Useful nvidia smi queries - lmmx/devnotes GitHub Wiki
Memory usage
To get the total size of all jobs on the GPU:
nvidia-smi --query-compute-apps=used_memory --format=csv,noheader | cut -d " " -f 1
(Then paste into a Python variable x
, sum as sum(map(int, x.split()))
, and convert MB to GB)
If you want a rough idea you can use numfmt
(something like --from=iec --to=si --suffix=B
)
GPU_CORE_SIZES=$(nvidia-smi --query-compute-apps=used_memory --format=csv,noheader | cut -d " " -f 1)

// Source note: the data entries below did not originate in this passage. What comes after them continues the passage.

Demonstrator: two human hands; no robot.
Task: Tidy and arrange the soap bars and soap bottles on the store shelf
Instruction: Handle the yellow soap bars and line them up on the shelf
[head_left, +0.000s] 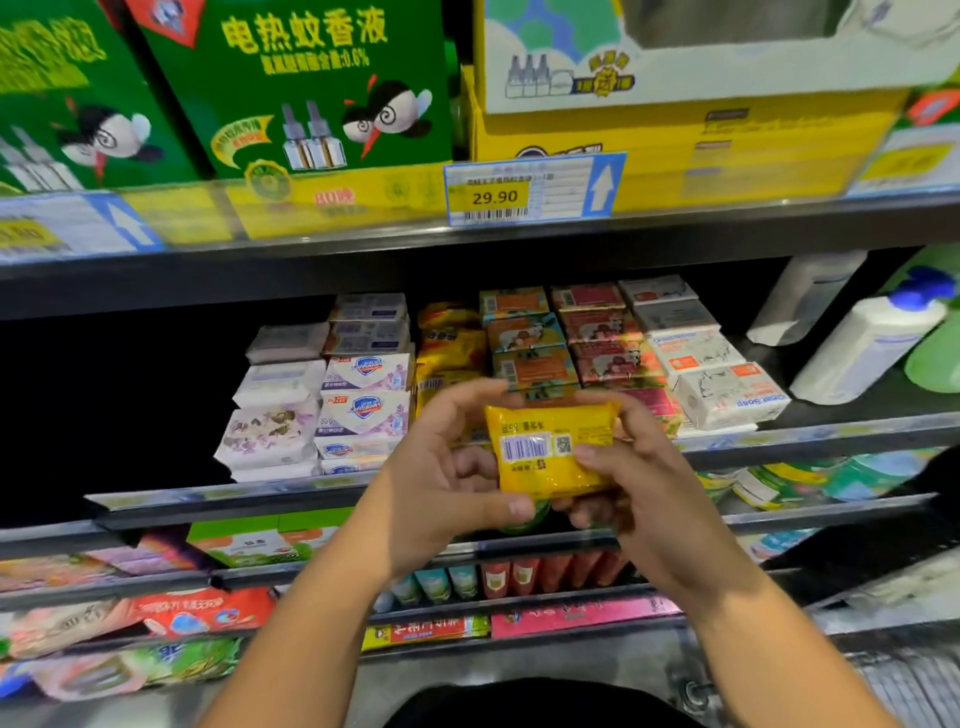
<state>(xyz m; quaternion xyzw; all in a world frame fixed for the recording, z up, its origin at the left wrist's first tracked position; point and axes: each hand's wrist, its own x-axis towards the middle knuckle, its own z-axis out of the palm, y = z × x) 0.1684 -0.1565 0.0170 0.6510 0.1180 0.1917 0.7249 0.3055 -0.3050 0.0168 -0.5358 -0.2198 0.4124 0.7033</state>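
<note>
Yellow soap bar (553, 449) held in front of shelf (363, 491), barcode side up | my left hand (441, 467) and right hand (631, 475) fingers curl round its ends | yellow stack (449, 343) behind looks slumped, blurry | risk: slick wrapper slips, or pushing it in topples neighbours.

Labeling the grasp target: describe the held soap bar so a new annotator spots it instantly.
Find the 29.90 price tag, then drop to the soap shelf below. In front of it, the left hand and right hand hold a yellow soap bar. Unlike the yellow packs stacked behind, it is off the shelf, white barcode facing the camera.
</note>
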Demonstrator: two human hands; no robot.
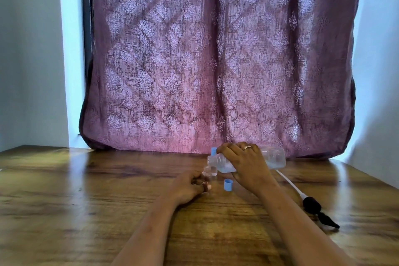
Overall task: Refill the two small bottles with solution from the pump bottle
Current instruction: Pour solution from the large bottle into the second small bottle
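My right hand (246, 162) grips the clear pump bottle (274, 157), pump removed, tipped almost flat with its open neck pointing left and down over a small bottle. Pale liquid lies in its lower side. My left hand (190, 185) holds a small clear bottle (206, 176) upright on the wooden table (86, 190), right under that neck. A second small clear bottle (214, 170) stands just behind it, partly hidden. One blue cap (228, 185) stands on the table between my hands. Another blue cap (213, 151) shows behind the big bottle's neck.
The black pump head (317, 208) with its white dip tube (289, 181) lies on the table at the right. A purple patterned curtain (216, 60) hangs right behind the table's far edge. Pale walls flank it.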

python -c 'print(sum(map(int, """'"$GPU_CORE_SIZES"'""".split())))'
or to convert to GB
GPU_CORE_SIZES=$(nvidia-smi --query-compute-apps=used_memory --format=csv,noheader | cut -d " " -f 1)
python -c 'print(sum(map(int, """'"$GPU_CORE_SIZES"'""".split())) / (2**10), end="GB\n")'
As a bashrc function:
function gpu_memory_usage {
GPU_CORE_SIZES=$(nvidia-smi --query-compute-apps=used_memory --format=csv,noheader | cut -d " " -f 1)
python -c 'print(sum(map(int, """'"$GPU_CORE_SIZES"'""".split())) / (2**10), end="GB\n")'
}
which you can then just loop over while your jobs run to get a sense of the distribution over time
for x in {1..10000}; do clear; gpu_memory_usage; sleep 1; done
- See also nvtop (Installing nvtop)